If the quotation above doesn’t immediately ring a bell, then this book may well not be for you.
There’s a shortage of perfect breasts in this world. It would be a pity to damage yours.
Or, indeed, the title of this book:
As you wish.
They’re all quotes from the The Princess Bride, a film released to only moderate enthusiasm in 1987, which then became a slow-burning cult classic on video. It was a quirky adaptation of a quirky original novel by William Goldman, also entitled The Princess Bride.
If you haven’t seen the film (or read the novel), it’s very difficult to describe what it’s about or why it’s so well-loved. It’s … well … a sort of richly layered fantasy-romance-satire-homage-comedy—
Oh, for pity’s sake just go and watch it now. Come back to me when you’ve done that.
Cary Elwes, the author of this memoir, played The Princess Bride‘s romantic lead, Westley / The Dread Pirate Roberts / The Man in Black. (I told you it was complicated.) The subtitle of the book is Inconceivable Tales From The Making Of “The Princess Bride”, and that’s exactly what it is—a series of anecdotes about Elwes’s involvement in the film. But his story is interspersed with text boxes containing reminiscences from the writer, William Goldman, the director, Rob Reiner, and pretty much all of the surviving lead actors. So it assembles a host of viewpoints into an overview of the making of the film.

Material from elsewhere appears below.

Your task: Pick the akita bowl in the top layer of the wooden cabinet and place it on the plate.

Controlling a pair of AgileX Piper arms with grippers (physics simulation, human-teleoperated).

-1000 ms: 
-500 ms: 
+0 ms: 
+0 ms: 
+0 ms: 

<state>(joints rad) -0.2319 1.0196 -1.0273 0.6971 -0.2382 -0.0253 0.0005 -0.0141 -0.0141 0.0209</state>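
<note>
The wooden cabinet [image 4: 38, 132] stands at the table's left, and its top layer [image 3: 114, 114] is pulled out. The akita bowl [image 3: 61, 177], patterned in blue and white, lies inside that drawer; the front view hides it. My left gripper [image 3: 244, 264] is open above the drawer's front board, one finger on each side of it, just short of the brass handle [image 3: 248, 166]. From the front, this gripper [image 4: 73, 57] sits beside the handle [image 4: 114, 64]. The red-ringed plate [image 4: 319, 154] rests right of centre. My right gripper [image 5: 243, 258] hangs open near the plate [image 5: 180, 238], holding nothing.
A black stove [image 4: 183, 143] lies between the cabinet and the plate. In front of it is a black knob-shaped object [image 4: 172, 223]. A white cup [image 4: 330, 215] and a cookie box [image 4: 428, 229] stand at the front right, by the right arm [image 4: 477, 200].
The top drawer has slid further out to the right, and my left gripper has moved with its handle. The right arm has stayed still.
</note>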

In places, it gets a bit luvvie—actors do seem to devote their memoirs to either dishing the dirt on, or writing love-letters to, their fellow performers. Elwes falls firmly into the latter category. But everyone involved does seem to have had a rather splendid and hilarious time while making the film, with the exception of Wallace Shawn, who seems to have spent his entire time on set in trembling fear that he was about to be fired and replaced by Danny DeVito. And everyone seems to have loved the gentle charm of André the Giant, the two-and-a-quarter-metre tall acromegalic wrestler who played Fezzik the … um … Giant.
Some of the stories are good, some less so. The predictable reaction of American directors to British union-mandated tea-breaks has pretty much been done to death, I think. But then there’s the broken toe episode, the stuntman that had to be bailed out of jail for a critical scene, and the actor who was accidentally knocked unconscious on camera.
The most impressive story is about how much practice Elwes and Mandy Patinkin put in for their sword fight, which Goldman had marked up on the screenplay as simply THE GREATEST SWORDFIGHT IN MODERN TIMES. In order to make it so, Elwes and Patinkin practised their duel scene (left- and right-handed) for months before production began, and then at spare moments during the film itself. And Elwes was understandably perturbed to find that Patinkin had also been training for a couple of months before he turned up for his preproduction training.
I’d say it’s probably worth rewatching the film before reading the book. And now I’m going to have to watch it again, so that I can fully appreciate the sword fight, the broken toe, and the unconscious actor.